Sebuah tangan raksasa berwarna merah darah muncul entah dari mana, dan pada saat muncul, tangan itu mencengkeram Tubuh Sejati Diaorong Yan, menyebabkannya hancur seketika. Yang terjadi selanjutnya adalah sapuan Cahaya Darah tanpa henti di seluruh mansion, memusnahkan semua makhluk di dalamnya, baik mereka dari Klan Diaorong maupun para pelayan dan penjaga.
…
Di rumah besar pemilik kota di Kota Huyang, di dalam sebuah aula.
“Gua tempat tinggal Klan Diaorong tiba-tiba diselimuti oleh Domain Kosmik kecil, dan ledakan Kekuatan Ilahi yang sangat besar telah terdeteksi di area tersebut,” sekelompok pejabat yang bertanggung jawab untuk memantau seluruh kota memperhatikan gangguan di lokasi tempat tinggal Klan Diaorong.
“Segera laporkan kepada Gubernur.”
…
Di dalam rumah gua milik Klan Moli.
Diaorong Qi dan Moli Feiyun, kedua wanita itu, sedang menyesap anggur dan mengobrol santai.
“Aku menyukai kakakku, tapi dia tidak peduli padaku…” Moli Feiyun sedikit mabuk karena minum.
“Aku ingin menjadi murid, untuk menjadikan Komandan Moli Xiao sebagai guruku, tetapi Komandan Moli Xiao tidak terlalu menghargaiku.
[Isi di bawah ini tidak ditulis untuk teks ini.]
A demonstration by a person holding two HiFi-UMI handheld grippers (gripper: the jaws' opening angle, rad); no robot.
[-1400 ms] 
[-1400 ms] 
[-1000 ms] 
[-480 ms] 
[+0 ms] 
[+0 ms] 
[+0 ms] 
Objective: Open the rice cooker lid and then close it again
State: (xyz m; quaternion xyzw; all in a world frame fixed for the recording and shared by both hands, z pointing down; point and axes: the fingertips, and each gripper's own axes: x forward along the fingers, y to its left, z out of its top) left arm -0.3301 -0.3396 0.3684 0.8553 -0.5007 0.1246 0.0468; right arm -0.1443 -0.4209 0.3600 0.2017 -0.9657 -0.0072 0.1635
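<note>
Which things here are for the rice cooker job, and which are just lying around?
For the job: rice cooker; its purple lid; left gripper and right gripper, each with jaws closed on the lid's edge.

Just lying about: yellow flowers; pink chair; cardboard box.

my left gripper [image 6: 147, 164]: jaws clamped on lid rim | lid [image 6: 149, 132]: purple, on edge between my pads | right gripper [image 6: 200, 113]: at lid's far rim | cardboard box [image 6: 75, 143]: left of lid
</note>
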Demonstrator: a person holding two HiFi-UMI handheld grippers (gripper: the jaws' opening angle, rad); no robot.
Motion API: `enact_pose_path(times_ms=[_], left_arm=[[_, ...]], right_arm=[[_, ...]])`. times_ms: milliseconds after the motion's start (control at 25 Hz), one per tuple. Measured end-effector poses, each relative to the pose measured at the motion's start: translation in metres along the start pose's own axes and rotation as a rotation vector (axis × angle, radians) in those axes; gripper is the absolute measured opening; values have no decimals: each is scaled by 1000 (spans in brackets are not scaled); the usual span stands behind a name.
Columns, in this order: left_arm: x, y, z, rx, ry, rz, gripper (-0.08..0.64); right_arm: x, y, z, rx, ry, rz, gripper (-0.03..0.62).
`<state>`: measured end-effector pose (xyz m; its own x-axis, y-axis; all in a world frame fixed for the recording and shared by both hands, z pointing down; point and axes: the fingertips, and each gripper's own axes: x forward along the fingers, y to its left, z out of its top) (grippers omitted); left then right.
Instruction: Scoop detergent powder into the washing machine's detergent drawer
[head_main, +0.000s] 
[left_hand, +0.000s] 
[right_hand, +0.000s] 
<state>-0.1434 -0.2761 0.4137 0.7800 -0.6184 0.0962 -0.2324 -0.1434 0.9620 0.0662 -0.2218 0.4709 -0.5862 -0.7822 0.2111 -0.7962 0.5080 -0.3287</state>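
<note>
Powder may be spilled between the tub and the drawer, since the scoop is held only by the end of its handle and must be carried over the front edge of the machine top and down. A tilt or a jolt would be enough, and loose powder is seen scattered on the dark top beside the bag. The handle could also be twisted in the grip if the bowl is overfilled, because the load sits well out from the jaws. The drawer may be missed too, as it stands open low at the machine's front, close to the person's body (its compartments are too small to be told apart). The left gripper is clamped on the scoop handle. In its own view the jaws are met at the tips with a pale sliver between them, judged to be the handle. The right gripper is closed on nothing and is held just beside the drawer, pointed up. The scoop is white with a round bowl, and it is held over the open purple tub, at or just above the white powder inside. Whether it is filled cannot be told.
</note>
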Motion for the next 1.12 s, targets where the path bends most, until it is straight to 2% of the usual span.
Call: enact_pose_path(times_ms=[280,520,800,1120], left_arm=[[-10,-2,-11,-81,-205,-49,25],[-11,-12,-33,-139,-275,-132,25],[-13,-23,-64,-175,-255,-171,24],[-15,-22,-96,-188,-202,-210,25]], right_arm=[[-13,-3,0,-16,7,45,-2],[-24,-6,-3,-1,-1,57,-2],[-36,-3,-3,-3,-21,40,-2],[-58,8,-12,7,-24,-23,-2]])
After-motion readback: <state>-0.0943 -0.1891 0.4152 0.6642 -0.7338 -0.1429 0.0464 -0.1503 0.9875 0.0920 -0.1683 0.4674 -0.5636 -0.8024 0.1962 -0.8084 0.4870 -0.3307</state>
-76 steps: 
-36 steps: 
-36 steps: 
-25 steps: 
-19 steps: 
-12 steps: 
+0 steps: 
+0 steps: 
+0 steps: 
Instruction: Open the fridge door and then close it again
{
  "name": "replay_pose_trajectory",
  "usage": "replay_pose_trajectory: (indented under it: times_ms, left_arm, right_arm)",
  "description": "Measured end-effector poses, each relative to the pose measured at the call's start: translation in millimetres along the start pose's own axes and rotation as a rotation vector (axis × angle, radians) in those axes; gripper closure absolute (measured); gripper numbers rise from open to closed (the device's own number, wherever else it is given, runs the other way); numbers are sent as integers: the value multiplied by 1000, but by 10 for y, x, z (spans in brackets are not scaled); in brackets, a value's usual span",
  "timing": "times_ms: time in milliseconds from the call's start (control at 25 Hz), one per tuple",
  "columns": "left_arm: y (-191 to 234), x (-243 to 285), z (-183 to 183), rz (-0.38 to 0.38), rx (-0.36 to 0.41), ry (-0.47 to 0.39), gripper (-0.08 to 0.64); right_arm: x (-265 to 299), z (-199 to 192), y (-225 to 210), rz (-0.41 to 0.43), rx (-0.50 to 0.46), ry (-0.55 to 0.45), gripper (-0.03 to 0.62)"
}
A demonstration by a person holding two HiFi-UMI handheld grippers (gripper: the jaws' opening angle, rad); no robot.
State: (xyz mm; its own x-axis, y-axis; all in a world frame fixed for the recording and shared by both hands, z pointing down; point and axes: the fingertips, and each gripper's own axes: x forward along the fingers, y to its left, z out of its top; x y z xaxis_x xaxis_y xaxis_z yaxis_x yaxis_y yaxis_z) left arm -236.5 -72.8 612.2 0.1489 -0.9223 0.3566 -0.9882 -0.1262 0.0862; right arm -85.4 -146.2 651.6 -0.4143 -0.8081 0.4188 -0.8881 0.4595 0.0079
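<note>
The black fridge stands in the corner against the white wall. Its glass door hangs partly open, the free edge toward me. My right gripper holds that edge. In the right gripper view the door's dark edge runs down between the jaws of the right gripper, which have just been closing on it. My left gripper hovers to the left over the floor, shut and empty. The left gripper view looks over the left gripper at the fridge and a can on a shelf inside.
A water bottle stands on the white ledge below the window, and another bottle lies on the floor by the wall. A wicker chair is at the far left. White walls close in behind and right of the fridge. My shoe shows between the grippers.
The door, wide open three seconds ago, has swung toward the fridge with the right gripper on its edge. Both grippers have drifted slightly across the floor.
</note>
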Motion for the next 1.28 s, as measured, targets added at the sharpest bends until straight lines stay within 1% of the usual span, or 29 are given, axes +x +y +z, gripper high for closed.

Aku ingin menjadikan Tuan Luo He sebagai guruku, tetapi Tuan Luo He juga meremehkanku…” kata Diaorong Qi dengan kesal sambil meneguk anggurnya.
Tiba-tiba-
Diaorong Qi menerima pesan pada token transmisinya.
“Qi, pembunuhku adalah Pemimpin Asosiasi Ular Piton Darah, ‘Mu Yang.’ Kau harus ingat ini…” sebuah pesan berisi kata-kata terakhir terdengar.
Sebuah domain kosmik kecil mengisolasi bagian dalam dari bagian luar; token transmisi biasa tidak dapat mengirimkan informasi melewatinya. Namun, Diaorong Yan menggunakan Ordo Utusan Karma yang mahal, dan berhasil mengirimkan pesan sebelum kematiannya.
“Ayah!” Diaorong Qi tersentak bangun, sepenuhnya tersadar.
“Ada apa?” tanya Moli Feiyun dengan linglung.